[Your task]
Across the whole listing, copy out every line that includes the string "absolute".

[Exercise data]

_ _ _ _ _

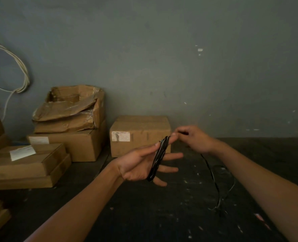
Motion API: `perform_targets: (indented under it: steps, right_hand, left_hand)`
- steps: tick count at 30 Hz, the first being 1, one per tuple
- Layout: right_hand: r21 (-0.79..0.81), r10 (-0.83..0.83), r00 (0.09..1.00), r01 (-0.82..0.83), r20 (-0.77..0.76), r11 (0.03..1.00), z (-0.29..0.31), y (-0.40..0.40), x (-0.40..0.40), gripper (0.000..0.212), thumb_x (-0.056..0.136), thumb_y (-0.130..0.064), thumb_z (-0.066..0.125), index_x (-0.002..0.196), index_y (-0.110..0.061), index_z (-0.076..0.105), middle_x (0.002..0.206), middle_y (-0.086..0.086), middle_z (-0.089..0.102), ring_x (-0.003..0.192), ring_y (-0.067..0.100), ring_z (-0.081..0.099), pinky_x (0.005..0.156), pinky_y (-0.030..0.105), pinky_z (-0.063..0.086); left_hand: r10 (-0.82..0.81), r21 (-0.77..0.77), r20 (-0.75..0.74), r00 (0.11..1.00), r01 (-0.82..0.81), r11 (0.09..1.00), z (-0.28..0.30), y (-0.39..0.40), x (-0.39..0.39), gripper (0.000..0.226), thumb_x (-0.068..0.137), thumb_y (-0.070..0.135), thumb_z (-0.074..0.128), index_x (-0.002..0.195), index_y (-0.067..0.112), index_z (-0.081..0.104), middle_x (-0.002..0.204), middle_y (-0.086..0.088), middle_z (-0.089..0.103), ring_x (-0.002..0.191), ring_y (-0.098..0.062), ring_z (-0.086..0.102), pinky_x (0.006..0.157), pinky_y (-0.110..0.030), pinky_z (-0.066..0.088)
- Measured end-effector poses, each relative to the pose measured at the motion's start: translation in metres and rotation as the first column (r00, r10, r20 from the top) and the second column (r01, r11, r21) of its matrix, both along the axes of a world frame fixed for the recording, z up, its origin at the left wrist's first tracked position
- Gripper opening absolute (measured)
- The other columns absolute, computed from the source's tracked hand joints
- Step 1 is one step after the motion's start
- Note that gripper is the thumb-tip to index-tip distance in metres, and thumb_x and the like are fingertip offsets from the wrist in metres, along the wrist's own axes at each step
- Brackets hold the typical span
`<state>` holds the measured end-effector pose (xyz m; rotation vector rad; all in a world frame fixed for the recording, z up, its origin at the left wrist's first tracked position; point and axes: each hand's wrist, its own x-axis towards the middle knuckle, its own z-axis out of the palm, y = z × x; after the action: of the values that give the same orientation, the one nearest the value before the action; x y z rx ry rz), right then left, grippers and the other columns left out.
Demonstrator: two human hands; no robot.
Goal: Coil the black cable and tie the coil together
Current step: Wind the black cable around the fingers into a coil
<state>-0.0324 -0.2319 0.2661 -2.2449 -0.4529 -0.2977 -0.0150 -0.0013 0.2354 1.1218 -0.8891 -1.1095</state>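
Several turns of the black cable [157, 158] are wound around the spread fingers of my left hand [141, 165], which is held palm up at the centre of the view. My right hand [192, 138] is just to the right of the coil's top, its fingers pinched on the cable. From that hand the loose part of the cable [214, 184] hangs down and lies in loops on the dark floor, ending at about the lower right.
A closed cardboard box [140, 135] stands behind my hands against the grey wall. More cardboard boxes [66, 130] are stacked at the left, one torn open on top. A white cable [20, 75] hangs looped on the wall at the far left.
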Motion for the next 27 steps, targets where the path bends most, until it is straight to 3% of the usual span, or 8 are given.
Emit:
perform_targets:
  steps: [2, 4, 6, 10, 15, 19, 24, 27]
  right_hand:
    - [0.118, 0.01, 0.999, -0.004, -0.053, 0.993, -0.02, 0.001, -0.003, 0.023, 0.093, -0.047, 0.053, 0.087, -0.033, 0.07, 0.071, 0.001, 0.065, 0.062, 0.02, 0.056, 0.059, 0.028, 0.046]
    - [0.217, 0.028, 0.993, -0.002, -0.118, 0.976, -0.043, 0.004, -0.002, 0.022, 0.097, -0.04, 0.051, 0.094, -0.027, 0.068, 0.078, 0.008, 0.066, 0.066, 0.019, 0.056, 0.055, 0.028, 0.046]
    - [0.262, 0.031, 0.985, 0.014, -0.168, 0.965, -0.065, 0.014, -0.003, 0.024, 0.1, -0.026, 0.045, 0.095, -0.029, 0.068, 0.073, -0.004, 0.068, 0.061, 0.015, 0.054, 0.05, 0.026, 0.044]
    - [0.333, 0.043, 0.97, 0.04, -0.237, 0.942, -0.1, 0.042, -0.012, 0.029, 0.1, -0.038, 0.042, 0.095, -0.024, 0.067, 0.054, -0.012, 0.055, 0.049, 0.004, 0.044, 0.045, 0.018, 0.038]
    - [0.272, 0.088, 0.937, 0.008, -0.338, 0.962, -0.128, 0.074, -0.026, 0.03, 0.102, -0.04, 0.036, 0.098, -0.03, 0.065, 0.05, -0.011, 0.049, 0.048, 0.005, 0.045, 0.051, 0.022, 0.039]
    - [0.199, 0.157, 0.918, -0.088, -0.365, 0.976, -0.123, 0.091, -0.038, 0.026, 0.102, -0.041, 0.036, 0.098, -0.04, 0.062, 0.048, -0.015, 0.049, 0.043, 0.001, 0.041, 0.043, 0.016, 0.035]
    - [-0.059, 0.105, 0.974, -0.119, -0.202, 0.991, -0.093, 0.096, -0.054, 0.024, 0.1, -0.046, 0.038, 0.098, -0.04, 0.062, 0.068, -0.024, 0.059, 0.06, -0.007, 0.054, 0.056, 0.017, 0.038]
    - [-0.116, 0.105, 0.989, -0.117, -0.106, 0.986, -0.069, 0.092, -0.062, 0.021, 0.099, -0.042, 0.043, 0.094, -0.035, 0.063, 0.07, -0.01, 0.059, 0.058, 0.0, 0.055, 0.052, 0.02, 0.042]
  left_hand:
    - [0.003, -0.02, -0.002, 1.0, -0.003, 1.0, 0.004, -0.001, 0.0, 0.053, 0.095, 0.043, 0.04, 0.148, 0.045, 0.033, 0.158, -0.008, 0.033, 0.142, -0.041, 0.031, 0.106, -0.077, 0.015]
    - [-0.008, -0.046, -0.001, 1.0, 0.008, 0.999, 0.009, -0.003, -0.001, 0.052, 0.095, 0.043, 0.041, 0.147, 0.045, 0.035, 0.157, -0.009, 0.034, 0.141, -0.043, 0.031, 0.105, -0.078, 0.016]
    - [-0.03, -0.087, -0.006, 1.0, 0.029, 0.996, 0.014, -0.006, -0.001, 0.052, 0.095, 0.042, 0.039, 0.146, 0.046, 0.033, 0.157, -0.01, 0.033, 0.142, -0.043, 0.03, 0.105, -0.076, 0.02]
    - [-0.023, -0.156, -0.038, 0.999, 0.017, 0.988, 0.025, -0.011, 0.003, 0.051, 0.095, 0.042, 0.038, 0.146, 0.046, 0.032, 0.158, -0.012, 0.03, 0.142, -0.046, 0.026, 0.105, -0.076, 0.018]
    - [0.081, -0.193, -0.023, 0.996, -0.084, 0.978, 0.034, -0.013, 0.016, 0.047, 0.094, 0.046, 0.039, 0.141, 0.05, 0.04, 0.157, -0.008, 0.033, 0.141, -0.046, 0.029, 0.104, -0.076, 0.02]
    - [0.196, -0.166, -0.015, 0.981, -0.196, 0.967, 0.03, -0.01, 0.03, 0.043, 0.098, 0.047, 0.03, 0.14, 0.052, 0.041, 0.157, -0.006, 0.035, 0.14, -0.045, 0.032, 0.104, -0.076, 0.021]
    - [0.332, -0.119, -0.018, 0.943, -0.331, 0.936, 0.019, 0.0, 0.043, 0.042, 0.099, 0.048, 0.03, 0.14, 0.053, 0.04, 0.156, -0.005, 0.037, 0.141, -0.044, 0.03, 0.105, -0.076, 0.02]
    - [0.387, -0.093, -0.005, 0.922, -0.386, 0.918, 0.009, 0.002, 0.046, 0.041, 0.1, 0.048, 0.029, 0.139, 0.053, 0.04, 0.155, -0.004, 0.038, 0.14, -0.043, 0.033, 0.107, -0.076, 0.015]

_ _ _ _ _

[Response to this task]
- Gripper opening absolute (measured)
- The other columns absolute, computed from the source's tracked hand joints

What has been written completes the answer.